The Evolution of the Data Center
Written by Phil Harris, CEO at Cerio
Over time, we’ve seen five main eras of the data center – each one provided innovation, but also resulted in a trade-off from what the previous era introduced.
Reflecting on the different eras, we uncover advantages that address current data center challenges. In the present landscape, fine-grained system resource management, integration of off-the-shelf components without proprietary constraints, standardization for optimal resource allocation, operational agility, scalability, and innovative accelerators are crucial to our success. We must incorporate all those features when building the next generation of data centers. That’s why it’s time for a new way of thinking about how we build and operate data centers.

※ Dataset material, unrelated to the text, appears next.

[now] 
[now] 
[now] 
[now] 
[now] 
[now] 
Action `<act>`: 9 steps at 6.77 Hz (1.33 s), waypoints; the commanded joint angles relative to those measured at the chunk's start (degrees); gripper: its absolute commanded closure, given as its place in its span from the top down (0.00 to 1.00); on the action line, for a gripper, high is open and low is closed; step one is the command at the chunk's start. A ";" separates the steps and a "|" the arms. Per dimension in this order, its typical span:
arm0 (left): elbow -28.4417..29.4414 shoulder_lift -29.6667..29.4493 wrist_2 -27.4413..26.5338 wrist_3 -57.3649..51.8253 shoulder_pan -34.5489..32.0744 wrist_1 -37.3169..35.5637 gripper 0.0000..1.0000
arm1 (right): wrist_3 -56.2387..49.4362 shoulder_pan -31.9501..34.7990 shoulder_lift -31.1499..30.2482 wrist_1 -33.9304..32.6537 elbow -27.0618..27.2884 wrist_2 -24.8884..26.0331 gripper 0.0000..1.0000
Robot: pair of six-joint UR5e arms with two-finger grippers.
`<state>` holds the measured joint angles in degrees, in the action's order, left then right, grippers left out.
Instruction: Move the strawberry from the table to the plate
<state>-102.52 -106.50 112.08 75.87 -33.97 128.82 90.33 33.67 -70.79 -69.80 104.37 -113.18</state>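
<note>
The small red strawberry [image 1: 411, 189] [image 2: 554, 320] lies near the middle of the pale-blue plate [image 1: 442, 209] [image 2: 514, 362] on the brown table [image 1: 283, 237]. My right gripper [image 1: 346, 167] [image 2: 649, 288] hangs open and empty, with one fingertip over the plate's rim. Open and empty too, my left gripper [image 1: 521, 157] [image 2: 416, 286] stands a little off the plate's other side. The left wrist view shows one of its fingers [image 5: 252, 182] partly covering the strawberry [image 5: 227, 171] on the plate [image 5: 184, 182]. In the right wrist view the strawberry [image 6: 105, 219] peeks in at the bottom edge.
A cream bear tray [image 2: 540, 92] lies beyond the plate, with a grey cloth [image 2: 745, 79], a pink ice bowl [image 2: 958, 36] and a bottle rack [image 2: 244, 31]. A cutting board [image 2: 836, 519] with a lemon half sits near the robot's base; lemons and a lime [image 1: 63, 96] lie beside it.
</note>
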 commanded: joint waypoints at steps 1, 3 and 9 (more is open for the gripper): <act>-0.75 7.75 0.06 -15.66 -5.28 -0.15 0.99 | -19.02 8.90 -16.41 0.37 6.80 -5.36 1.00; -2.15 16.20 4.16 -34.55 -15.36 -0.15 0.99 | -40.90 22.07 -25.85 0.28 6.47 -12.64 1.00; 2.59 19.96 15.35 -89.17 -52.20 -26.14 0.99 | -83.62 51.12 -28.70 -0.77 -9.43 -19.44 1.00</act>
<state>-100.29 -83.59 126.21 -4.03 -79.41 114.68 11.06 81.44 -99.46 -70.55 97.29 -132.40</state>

Generative AI has created an inflection point in data centers where operators and cloud service providers are having to make difficult choices about how they’re deploying technology due to the types of workloads being run. A lot of this is due to the way we’ve built systems in the last 30 years since moving away from mainframes. We’ve been focused on a CPU centric system model as the central point of how all applications have been designed, developed, and run. While the advent of GPUs and other augmented accelerators have provided better results in terms of the design, development, performance and scale of those applications, the way we’ve been building data centers is no longer sustainable.
For the last 20-30 years, due in part to our power consumption, the ability to run data centers has been getting harder and more expensive. It’s becoming extremely difficult operationally, commercially, and technically to build the scale of data centers we need for the workloads we want to deploy. The industry standards server model has had a good run for the last 30 years, but it’s time to start looking at new ways of approaching some large problems.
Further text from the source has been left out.